I'm creating a Casino game for math class. My game's rules are, the dealer deals one "community" card and one house card. Players can bet on the community card being higher, lower, or the same as the house card but I'm having trouble finding the probability of the cards being higher or lower.
This is the equation I used to come up with an answer:
$$ P(\text{Same value}) = \frac{3}{52} = 5.7\% $$
$$ P(\text{Higher}) = \frac{(100 - P(\text{Same value}))}{2} = 47.15\% $$
When I think about it though, I'm not sure whether or not drawing the first card would affect the outcome.
First, as Math Lover noted, the probability for drawing the same value should be $\frac{3}{51}$, since you've already drawn the first card. The numerator decreases to 3, since 3 of that first card remain in the deck, and the denominator decreases to 51, since there are 51 total cards remaining in the deck.
As for the second question, your approach works because there's an equal probability for each possible first card drawn. The probability of higher/lower will change if you know what card is drawn, but if you don't know, then the probabilities average out because you're just as likely to draw a high card as a low card first.
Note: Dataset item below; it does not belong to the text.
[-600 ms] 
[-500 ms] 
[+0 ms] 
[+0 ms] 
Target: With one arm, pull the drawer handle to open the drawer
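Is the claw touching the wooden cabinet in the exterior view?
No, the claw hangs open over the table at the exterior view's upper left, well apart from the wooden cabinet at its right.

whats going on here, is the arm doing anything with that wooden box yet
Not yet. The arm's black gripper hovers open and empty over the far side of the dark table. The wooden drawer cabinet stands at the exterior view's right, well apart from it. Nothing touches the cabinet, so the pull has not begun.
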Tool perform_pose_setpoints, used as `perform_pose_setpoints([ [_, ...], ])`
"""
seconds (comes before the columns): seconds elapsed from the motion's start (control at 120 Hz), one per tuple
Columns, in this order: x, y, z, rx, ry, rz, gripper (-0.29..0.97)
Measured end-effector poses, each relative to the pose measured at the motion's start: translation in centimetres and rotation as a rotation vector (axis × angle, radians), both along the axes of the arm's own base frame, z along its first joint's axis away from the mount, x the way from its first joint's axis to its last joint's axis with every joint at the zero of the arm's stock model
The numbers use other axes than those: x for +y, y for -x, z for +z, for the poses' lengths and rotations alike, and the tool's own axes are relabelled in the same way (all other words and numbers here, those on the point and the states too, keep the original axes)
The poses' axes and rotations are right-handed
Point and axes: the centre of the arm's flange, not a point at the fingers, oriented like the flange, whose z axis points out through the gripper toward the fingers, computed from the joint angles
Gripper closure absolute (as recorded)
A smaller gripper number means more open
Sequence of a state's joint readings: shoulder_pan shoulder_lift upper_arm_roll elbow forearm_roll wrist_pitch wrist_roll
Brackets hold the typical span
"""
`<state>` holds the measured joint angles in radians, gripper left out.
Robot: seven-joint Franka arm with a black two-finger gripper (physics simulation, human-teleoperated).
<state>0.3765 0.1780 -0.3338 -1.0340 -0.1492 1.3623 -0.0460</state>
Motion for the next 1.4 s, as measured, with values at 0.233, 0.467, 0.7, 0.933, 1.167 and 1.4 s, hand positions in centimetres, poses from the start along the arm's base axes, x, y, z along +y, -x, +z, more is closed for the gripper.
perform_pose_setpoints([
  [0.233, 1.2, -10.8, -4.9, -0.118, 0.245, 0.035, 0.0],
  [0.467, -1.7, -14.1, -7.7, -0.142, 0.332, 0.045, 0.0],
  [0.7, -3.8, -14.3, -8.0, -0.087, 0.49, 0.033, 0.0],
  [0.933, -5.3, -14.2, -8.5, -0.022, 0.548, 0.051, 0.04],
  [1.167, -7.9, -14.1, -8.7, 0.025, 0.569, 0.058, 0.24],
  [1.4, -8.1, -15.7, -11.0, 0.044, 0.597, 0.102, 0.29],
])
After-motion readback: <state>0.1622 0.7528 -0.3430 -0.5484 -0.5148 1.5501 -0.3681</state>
Let $X_1$ represent the first card drawn, and $X_2$ the second, and let $x$ represent the observed value of $X_1$, where $x = 1$ is the lowest possible card value (A or 2, typically), and $x = 13$ the highest possible card value (K or A, typically).
Now, once we've observed $x$, we also know that there are $4(x-1)$ cards with a lower value and $4(13-x)$ cards with a higher value. Then, we have the following:
$$ P[X_2 > x] = \frac{4(13-x)}{51} , $$ $$ P[X_2 < x] = \frac{4(x-1)}{51} . $$
These two values obviously aren't the same, so the probability of higher/lower depends on that first draw. If $x$ is a low card, then the probability of a higher card on the second draw is higher. Similarly, if $x$ is a high card, then the probability of a higher card on the second draw is lower.
Now, prior to that first draw, we have to allow for all possible values it could be. We do this by summing over all possible outcomes for that first draw (using the Law of Total Probability):
$$ P[X_2 < X_1] = \sum_{x=1}^{13} {\left(P[X_2 < X_1 | X_1 = x]*P[X_1 = x]\right)} $$ $$ = \sum_{x=1}^{13} {\left(P[X_2 < x]*P[X_1 = x]\right)} $$ $$ = \sum_{x=1}^{13} {\left(\frac{4(x-1)}{51}*\frac{4}{52}\right)} $$ $$ = \frac{4}{51*13}\sum_{x=1}^{13} {(x-1)} $$ $$ = \frac{4*78}{51*13} $$ $$ = \frac{24}{51} $$
Similarly,
$$ P[X_2 > X_1] = \sum_{x=1}^{13} {\left(P[X_2 > X_1 | X_1 = x]*P[X_1 = x]\right)} $$ $$ = \sum_{x=1}^{13} {\left(P[X_2 > x]*P[X_1 = x]\right)} $$ $$ = \sum_{x=1}^{13} {\left(\frac{4(13-x)}{51}*\frac{4}{52}\right)} $$ $$ = \frac{24}{51} . $$
So, before you know whether the first card is high or low, there's an equal probability that you'll end up with a higher second card as there is with a lower second card - this stems from the fact that the first card itself could be high or low. Once you've seen that first drawn card, the probabilities change because you have more information.